- ACTION ITEM -
Work out how many lines in the material below hold "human", then give only that number.

- DATASET EXTRACT -
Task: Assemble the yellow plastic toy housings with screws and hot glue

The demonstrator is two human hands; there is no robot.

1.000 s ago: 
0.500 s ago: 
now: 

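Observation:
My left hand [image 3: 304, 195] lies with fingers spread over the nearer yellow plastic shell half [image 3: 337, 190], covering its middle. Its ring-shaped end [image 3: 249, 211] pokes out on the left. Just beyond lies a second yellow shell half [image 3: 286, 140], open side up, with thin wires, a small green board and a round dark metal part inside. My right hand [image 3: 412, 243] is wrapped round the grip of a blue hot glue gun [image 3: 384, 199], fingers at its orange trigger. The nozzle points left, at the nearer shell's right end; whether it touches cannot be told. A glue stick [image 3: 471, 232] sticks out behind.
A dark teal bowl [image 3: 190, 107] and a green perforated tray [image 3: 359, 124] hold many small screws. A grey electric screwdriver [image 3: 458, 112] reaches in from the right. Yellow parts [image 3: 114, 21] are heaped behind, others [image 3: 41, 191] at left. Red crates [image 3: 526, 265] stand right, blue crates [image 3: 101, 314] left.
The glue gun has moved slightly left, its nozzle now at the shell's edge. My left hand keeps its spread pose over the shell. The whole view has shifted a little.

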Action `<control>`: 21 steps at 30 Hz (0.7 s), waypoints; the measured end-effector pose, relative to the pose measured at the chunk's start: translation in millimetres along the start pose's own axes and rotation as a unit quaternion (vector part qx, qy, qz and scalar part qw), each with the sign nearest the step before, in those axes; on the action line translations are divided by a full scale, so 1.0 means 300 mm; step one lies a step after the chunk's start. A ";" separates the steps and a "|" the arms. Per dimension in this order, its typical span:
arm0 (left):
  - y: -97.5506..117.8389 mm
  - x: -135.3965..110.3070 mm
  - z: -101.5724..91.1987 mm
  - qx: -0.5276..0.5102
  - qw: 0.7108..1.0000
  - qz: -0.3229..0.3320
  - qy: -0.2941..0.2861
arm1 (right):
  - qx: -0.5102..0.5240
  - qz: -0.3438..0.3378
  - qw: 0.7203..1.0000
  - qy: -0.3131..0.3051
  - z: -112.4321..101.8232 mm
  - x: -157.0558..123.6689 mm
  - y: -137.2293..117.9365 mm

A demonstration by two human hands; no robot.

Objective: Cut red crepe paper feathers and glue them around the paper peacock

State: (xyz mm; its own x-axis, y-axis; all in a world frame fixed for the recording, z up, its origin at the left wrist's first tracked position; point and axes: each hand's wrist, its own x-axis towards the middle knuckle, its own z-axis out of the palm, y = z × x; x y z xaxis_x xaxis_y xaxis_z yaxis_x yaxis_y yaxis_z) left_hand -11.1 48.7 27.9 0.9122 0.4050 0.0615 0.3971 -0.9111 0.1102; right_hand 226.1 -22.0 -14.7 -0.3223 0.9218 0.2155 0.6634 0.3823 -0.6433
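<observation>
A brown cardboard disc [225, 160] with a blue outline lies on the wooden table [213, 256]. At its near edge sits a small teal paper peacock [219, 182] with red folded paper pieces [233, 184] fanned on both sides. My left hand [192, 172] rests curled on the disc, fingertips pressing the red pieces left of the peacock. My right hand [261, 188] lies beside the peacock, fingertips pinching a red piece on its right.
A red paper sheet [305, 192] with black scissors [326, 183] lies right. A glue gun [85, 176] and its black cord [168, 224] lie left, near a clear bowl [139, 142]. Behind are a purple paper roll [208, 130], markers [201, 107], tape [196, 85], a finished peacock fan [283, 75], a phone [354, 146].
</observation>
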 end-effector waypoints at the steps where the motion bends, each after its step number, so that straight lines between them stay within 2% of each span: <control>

- RESULT OF THE EXERCISE -
2